HTTP Features
=============

listparser supports several HTTP features, both to identify itself to webservers and to save bandwidth.


User-Agent
----------

listparser identifies itself to webservers by sending an HTTP User-Agent header. By default the header contains listparser's version, and a reference to the listparser homepage, but the header can be changed on a per-request basis or for all requests.

To change the User-Agent for only one request, call :py:func:`~listparser.parse` with an ``agent`` argument::

    >>> listparser.parse('http://localhost/list', agent='PowerfulSoftware/1.0')

To configure the User-Agent for all requests you need only set :py:data:`~listparser.USER_AGENT` to the desired value. The following code will send the same User-Agent header as the code above::

    >>> listparser.USER_AGENT = 'PowerfulSoftware/1.0'
    >>> listparser.parse('http://localhost/list')

If listparser is being used in a larger program it may be appropriate to change the User-Agent.

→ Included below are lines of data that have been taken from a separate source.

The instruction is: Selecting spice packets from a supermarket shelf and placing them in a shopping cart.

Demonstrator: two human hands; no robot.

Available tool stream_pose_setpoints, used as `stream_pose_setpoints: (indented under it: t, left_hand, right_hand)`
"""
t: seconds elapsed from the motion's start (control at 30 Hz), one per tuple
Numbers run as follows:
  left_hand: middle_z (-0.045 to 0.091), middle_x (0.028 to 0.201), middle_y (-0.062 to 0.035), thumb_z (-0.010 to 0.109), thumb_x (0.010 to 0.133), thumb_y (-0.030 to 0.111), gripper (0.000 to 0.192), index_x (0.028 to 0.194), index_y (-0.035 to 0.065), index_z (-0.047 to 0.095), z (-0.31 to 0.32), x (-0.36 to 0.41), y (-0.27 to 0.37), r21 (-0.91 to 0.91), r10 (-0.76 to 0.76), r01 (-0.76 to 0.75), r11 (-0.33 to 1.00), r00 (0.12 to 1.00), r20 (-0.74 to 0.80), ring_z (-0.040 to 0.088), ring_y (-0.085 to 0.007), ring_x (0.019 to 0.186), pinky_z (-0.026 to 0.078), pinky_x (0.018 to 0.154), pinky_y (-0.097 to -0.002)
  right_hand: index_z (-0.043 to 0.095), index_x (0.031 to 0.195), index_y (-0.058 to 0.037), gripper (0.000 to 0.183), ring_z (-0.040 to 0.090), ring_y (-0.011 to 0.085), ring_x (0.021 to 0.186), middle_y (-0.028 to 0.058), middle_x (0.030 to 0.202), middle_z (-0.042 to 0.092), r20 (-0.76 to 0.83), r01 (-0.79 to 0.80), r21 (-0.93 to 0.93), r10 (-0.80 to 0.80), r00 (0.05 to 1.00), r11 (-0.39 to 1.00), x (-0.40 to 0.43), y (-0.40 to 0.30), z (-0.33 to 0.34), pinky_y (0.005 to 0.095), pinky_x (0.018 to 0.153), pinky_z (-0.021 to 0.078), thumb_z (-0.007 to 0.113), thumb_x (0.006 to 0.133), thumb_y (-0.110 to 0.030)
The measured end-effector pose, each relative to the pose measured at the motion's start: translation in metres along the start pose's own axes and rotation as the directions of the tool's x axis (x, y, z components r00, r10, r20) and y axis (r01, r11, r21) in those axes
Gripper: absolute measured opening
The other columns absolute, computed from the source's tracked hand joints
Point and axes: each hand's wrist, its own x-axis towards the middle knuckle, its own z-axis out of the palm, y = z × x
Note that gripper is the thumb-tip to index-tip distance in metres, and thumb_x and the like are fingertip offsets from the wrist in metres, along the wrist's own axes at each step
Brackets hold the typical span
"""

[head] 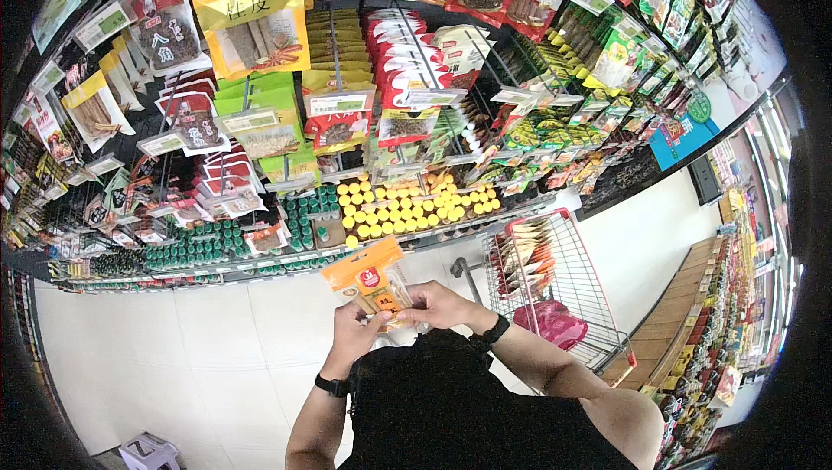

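An orange packet of cinnamon bark (368,278) is held in front of my chest, its printed face turned up and a clear window showing the sticks. My left hand (356,330) grips its lower left corner, thumb across the front. On the lower right edge, my right hand (439,306) pinches the same packet, thumb also on the front. Fingers behind the packet are hidden. Beyond it rises a rack of hanging spice packets, among them a large yellow cinnamon packet (253,28) and red-and-white packets (409,60).
Yellow-capped jars (396,206) and green-capped bottles (195,242) line the low shelf. A wire shopping cart (585,268) stands at my right, holding packets (523,255) and a pink bag (552,325). A light purple stool (149,452) sits at lower left on the tiled floor (214,340).
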Motion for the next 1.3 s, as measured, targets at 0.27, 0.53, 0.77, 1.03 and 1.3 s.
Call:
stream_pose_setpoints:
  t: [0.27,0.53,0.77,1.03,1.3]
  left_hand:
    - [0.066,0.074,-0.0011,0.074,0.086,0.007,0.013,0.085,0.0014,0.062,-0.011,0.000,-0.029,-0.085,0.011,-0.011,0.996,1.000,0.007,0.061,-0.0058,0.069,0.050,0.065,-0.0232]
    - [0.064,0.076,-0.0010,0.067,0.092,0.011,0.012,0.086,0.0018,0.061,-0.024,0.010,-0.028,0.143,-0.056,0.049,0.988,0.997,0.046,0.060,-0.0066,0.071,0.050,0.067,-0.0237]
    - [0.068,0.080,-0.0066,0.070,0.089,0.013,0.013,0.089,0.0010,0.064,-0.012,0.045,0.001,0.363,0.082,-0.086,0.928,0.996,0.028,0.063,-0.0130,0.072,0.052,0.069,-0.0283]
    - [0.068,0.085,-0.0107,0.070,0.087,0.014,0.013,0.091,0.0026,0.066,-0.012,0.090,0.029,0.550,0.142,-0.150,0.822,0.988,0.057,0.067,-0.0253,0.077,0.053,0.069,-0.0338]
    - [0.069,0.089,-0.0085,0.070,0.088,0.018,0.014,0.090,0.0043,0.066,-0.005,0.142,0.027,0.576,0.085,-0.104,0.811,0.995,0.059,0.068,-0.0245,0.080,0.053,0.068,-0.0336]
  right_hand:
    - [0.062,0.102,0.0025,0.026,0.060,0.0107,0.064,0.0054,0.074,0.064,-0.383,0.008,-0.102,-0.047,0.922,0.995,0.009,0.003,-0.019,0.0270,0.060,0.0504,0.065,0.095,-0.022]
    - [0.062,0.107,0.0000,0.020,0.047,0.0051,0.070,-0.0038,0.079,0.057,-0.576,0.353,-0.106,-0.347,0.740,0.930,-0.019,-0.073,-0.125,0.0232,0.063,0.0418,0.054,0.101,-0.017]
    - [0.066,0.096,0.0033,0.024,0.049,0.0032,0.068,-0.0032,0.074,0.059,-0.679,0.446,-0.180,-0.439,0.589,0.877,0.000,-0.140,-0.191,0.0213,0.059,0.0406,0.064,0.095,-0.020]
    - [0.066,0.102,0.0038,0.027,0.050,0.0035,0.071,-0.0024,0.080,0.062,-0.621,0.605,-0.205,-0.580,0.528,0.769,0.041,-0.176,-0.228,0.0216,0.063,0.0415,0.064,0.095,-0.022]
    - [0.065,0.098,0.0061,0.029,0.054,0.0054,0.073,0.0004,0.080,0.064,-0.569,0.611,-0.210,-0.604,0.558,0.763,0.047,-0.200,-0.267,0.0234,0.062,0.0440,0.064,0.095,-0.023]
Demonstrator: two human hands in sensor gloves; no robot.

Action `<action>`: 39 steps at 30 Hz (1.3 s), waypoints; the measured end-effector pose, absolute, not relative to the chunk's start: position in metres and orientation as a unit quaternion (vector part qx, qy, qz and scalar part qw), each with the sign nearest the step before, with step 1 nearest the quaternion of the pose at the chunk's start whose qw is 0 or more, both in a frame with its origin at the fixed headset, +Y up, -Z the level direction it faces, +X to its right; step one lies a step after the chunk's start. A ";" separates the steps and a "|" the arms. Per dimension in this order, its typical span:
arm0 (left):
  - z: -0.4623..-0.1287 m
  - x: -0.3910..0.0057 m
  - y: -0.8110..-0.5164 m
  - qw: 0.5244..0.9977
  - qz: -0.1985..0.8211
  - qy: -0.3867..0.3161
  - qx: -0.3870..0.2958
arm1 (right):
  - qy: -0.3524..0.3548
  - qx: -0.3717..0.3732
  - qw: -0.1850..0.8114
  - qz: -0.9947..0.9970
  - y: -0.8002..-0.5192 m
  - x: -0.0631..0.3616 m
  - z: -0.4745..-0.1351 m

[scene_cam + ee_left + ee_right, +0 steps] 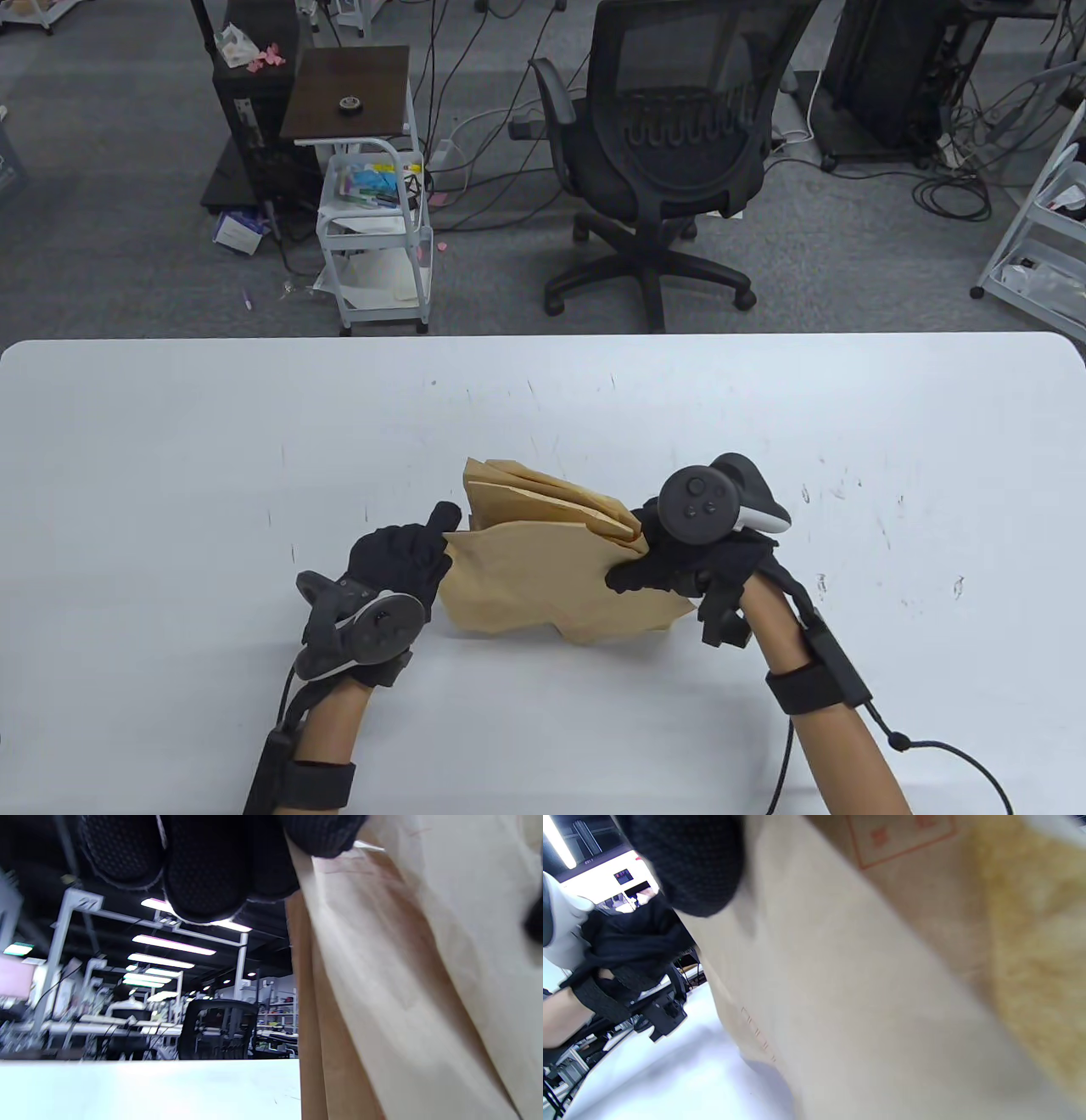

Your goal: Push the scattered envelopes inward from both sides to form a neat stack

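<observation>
A bundle of brown paper envelopes [543, 569] stands crumpled and fanned on the white table [170, 441], near its front middle. My left hand [437, 543] grips the bundle's left edge, with one finger pointing up. My right hand [632, 564] grips its right side, fingers wrapped over the top sheets. In the left wrist view the envelopes [403, 984] fill the right half under my gloved fingers [203, 870]. In the right wrist view the envelopes [861, 984] fill most of the frame, with a fingertip [691, 861] pressed on them.
A black office chair [670, 153] and a white cart [377, 229] stand on the floor beyond the table's far edge. Bare white tabletop lies to the left and right of the hands.
</observation>
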State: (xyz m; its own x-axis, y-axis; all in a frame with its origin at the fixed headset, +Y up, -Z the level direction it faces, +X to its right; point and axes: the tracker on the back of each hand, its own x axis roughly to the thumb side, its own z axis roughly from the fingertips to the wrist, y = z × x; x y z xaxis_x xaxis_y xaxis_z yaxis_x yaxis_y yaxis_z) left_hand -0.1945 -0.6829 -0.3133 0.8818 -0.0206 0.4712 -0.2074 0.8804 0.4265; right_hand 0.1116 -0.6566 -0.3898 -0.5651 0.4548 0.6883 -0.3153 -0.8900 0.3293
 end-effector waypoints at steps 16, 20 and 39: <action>-0.339 -0.177 -0.628 0.932 0.242 -0.268 -0.009 | 0.132 0.405 0.210 0.880 -0.649 0.121 -0.390; -0.339 -0.162 -0.612 0.928 0.215 -0.285 0.108 | 0.133 0.392 0.209 0.886 -0.651 0.128 -0.392; -0.349 -0.246 -0.708 0.808 0.586 -0.061 0.005 | 0.084 0.406 0.261 0.872 -0.655 0.120 -0.395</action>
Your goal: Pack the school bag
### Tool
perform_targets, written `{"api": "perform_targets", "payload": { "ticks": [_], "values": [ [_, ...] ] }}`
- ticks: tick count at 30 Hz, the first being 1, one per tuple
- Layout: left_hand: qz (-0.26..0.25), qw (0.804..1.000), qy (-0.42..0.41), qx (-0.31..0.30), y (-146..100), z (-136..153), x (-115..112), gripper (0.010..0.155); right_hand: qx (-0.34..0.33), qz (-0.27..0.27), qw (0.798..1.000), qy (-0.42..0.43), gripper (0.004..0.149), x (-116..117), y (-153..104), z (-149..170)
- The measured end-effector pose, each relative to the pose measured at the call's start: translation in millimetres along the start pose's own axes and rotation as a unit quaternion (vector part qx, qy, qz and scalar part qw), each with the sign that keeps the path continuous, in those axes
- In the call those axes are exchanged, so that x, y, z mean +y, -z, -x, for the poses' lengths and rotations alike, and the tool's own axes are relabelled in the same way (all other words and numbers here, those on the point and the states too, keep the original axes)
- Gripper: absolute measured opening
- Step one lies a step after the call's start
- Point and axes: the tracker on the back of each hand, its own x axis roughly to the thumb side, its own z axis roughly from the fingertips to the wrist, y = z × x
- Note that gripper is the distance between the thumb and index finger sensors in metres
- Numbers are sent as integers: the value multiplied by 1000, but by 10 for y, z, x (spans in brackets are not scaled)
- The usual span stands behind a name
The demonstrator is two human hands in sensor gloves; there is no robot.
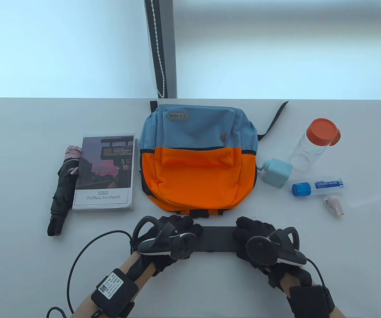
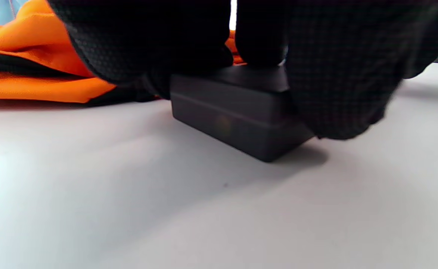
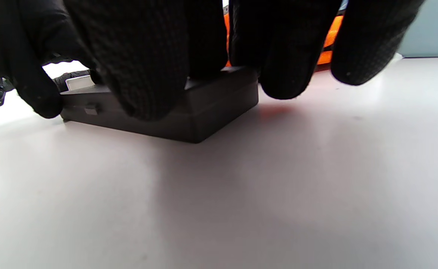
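Note:
A blue and orange backpack (image 1: 197, 155) lies flat in the middle of the table, closed, its orange part toward me. It also shows in the left wrist view (image 2: 36, 67). A flat black case (image 1: 216, 239) lies on the table just in front of it. My left hand (image 1: 185, 227) grips the case's left end and my right hand (image 1: 247, 229) grips its right end. In the left wrist view the case (image 2: 233, 116) sits on the table with gloved fingers (image 2: 334, 74) over its top and side. The right wrist view shows the same case (image 3: 207, 112) under my fingers (image 3: 148, 56).
Left of the bag lie a book (image 1: 106, 172) and a folded dark umbrella (image 1: 63, 188). To the right are a clear bottle with an orange lid (image 1: 312, 144), a pale blue dispenser (image 1: 276, 172), a glue stick (image 1: 319, 187) and a small white clip (image 1: 333, 205).

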Motion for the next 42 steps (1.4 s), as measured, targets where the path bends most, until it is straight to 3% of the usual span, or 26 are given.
{"api": "perform_targets", "payload": {
  "ticks": [5,6,7,8,11,15,21,23,26,30,39,42],
  "values": [
    [1,1000,-14,-8,-1,49,-15,79,1,-7,1000,-30,62,-30,54,-77],
    [3,1000,-14,-9,-1,54,-16,79,-2,-19,999,-45,66,-39,83,-111],
    [3,1000,-13,-11,0,55,-17,78,-9,-39,997,-58,87,-37,113,-142],
    [2,1000,-9,-15,-1,56,-12,79,-14,-43,997,-65,89,-37,131,-169],
    [8,1000,-17,-19,4,73,-12,78,-36,-66,995,-72,84,6,234,-256],
    [9,1000,-9,-22,-13,61,-20,78,-52,-68,994,-74,90,46,312,-324],
    [55,998,-8,-39,26,91,56,79,-70,-50,993,-85,95,68,338,-343],
    [46,998,-19,-47,47,128,126,75,-72,-49,992,-88,95,61,338,-348],
    [-52,998,-9,-41,60,223,327,67,-73,-48,993,-85,94,28,322,-343],
    [-81,996,-26,-9,239,395,476,64,-67,-47,993,-83,93,-59,282,-293],
    [6,1000,-2,18,834,477,216,76,-54,-45,994,-89,93,-179,158,-194],
    [-44,998,28,20,873,455,262,59,-52,-44,994,-88,92,-199,128,-188]
  ]
}}
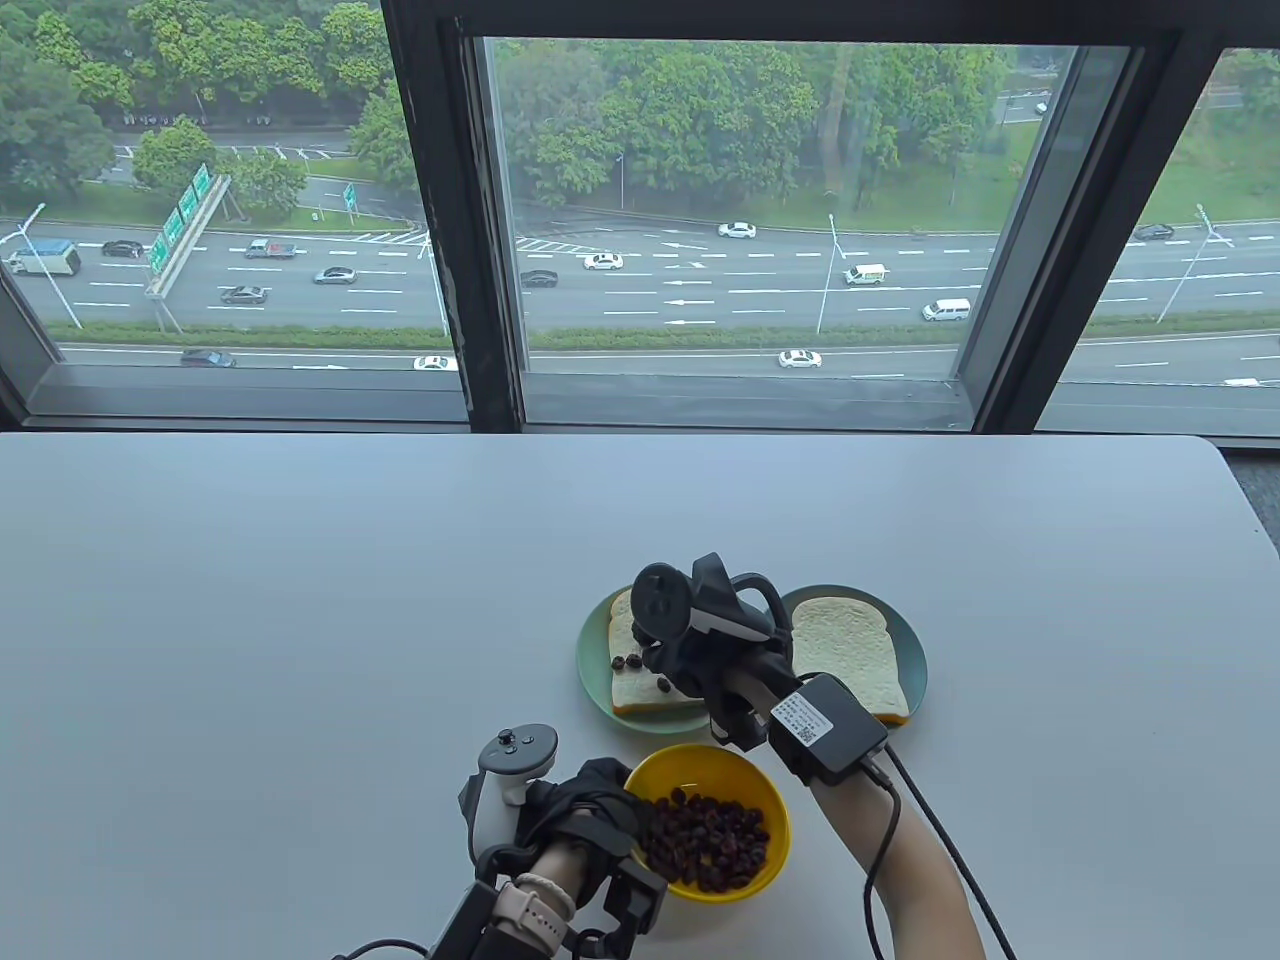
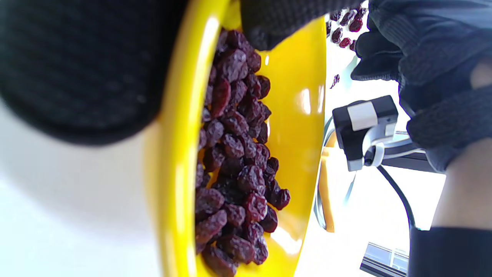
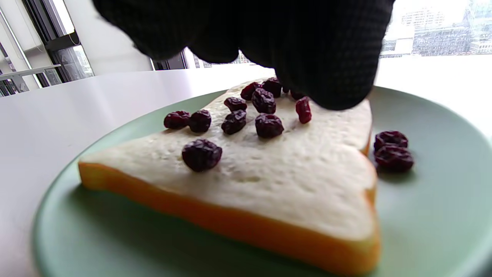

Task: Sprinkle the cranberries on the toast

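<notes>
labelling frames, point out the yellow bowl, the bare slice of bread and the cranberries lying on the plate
yellow bowl (image 1: 775,800), table view, right rim
bare slice of bread (image 1: 848,640), table view, crumb centre
cranberries on the plate (image 3: 393,151), right wrist view, between the pair

A pale grey table (image 1: 300,600) with a rounded far corner stands against a wide window (image 1: 740,200). Dark frame posts (image 1: 450,210) split the glass into panes, and a dark sill (image 1: 500,400) runs along the bottom. Outside, far below, a multi-lane road (image 1: 700,280) carries cars, with green signs (image 1: 185,215) and trees (image 1: 680,110) beyond. Soft daylight falls across the tabletop. The right wrist view shows more dark-framed windows (image 3: 57,50) on the left.
</notes>
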`<move>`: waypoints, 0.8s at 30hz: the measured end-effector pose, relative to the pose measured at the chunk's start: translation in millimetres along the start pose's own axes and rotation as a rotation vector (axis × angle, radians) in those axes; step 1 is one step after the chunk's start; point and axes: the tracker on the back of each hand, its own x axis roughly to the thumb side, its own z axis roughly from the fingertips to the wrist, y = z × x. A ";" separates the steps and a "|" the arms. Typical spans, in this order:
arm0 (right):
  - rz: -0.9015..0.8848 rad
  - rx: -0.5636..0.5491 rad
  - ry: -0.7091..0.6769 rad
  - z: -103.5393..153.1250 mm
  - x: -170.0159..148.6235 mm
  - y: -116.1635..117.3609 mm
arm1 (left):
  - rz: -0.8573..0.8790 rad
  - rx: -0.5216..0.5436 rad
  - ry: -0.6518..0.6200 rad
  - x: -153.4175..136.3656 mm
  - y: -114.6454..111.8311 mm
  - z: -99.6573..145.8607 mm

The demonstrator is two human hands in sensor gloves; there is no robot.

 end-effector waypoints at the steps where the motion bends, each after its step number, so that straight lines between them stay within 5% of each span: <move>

..  seealso:: :py:data:`~listparser.USER_AGENT`, `User agent at Wikipedia <http://en.wikipedia.org/wiki/User_agent>`_


ETag
----

When a webserver fulfills a request, it will often include an ETag header (the value of which may be a checksum of the file, such as its MD5 or SHA1 hash). listparser stores the value of the ETag header in the result's ``etag`` attribute::

    >>> result = listparser.parse('http://localhost/list')
    >>> result.etag
    '"ebe4f71184"'

If this value is passed in the ``etag`` argument to :py:func:`~listparser.parse`, the webserver will know whether the file has been modified since the last request. If it has been modified, the request will be fulfilled normally, and a new ETag header will be sent along with the file. If the file has not been modified, the webserver will return an HTTP 304 response in order to save bandwidth::

    >>> result = listparser.parse('http://localhost/list', etag='"ebe4f71184"')
    >>> result.status
    304

It is strongly recommended that software using listparser take advantage of the bandwidth-saving benefits of both the ETag and Last-Modified headers by checking for, storing, and sending both, as not all webservers support both.

..  seealso:: `HTTP Etag at Wikipedia <http://en.wikipedia.org/wiki/HTTP_ETag>`_


Last-Modified
-------------

In addition to the ETag header above, webservers often include a Last-Modified header, which represents the date and time at which a file was last updated. listparser stores the value of the Last-Modified header in the result's ``modified`` and ``modified_parsed`` attribute::

    >>> result = listparser.parse('http://localhost/list')
    >>> result.modified
    'Mon, 24 Aug 2009 21:10:01 GMT'
    >>> result.modified_parsed
    datetime.datetime(2009, 8, 24, 21, 10, 1)

If either of these values is passed to the ``modified`` argument of :py:func:`~listparser.parse`, the webserver will know whether to send the file or not. If the file has been modified, the request will be fulfilled normally and a new Last-Modified header will be sent. If not, the webserver will return an HTTP 304 response::

    >>> result = listparser.parse('http://localhost/list', modified='Mon, 24 Aug 2009 21:10:01 GMT')
    >>> result.status
    304

It is strongly recommended that software using listparser store and send both the Last-Modified and ETag headers, as not all webservers support both.